Maximum Heart Rate and Training Heart Rate
One way of estimating your maximum heart rate (MHR) is by using: “220 minus your age”. It may not be the most accurate approximation, but we shall use it for illustration purposes. Assuming you are 20 years of age, which gives you a MHR of 200. Say you want to find out the optimal heart rate to train at, e.g. 60-80% intensity, and assuming you have a RHR of 60, you can calculate your heart rate range (200 – 60 = 140 bpm) and multiply it by 60% and 80% respectively to find your training heart rate: 144 bpm < THR < 172 bpm.
To test your training intensity, for example during your interval-runs, you can measure your heart rate immediately after you have completed each round and time the number of beats for 10 seconds, then multiply it by 6.
Note: Don’t time for the full 1-minute during the workout itself since your heart rate would have dropped significantly after 10 seconds, and you won’t be able to measure your THR accurately.
Based on the intensity of your exercise, you can split them into 6 training zones that serve different purposes in your training.
*VO2 max is the measure of one’s maximal aerobic capacity; the amount of oxygen the body is capable of utilizing in 1 minute.
For those who are looking to train for an upcoming race, always remember to train at the race pace intensity. This means that if you are aiming for 1-hour in a 10 km run, make sure you are training at a 6 min/km pace so that your body is able to adapt to the same level of intensity that you will be facing on the race day itself.
Key takeaway: Adjust your training intensity accordingly based on the target that you have set for yourself.
Low or High Intensity: Which is Better?
It is important to understand the differences between the effects of low-intensity workouts from high-intensity ones if you have a specific fitness goal in mind – becoming stronger, faster or to lose weight!
Anaerobic activities, such as High-Intensity Interval Training (HIIT) workouts, are a good way for you to build strength and speed, increase your endurance and metabolism, and burn more calories. Due to the extreme intensity of such workouts, it should only be done up to 2 times a week for an average person to allow the body to recover. It even helps in burning calories after your workout has ended, even while you sleep!
In contrast, engaging in aerobic activities, such as long-distance running, are forms of low-intensity workouts that provide benefits such as better blood circulation, stronger heart, improved overall cardiovascular health, and effective fat burning (in the short-term). As you engage in more of such exercises, your body will progressively adapt to become more aerobically efficient, and you will need to exercise for longer distances and duration to burn the same amount of calories as before.

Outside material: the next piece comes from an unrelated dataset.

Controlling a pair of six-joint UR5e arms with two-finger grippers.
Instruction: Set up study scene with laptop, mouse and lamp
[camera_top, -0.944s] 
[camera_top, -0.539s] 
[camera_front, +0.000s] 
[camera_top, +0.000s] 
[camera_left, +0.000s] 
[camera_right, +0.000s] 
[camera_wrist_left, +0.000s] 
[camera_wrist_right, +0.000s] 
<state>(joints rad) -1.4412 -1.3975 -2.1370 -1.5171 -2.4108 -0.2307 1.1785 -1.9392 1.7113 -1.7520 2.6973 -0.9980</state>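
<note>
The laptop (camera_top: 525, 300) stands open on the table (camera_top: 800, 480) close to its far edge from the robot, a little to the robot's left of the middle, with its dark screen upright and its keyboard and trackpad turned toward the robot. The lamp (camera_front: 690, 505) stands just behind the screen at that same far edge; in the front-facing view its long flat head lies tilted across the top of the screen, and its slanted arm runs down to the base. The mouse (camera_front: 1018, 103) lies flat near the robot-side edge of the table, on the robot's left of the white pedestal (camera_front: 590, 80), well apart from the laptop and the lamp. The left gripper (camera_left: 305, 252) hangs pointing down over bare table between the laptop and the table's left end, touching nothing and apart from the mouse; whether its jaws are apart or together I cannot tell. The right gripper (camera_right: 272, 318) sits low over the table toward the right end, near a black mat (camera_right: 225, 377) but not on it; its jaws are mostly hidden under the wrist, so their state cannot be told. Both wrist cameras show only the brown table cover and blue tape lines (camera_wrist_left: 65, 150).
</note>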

Hence, if you are looking to lose weight and stay in shape for the long-term, you should engage in both high-intensity and low-intensity workouts to overcome the state of cardio plateau.
So if you find yourself exercising aimlessly all this while, start by measuring your training heart rate! Use it as a gauge to plan your workouts accordingly as you improve your fitness level along the way.
Good luck with your fitness goals, and feel free to share your experiences with us. See ya next week! 😊
Tip of the week:
Plan your workouts using the FITT formula: Frequency, Intensity, Time, Type.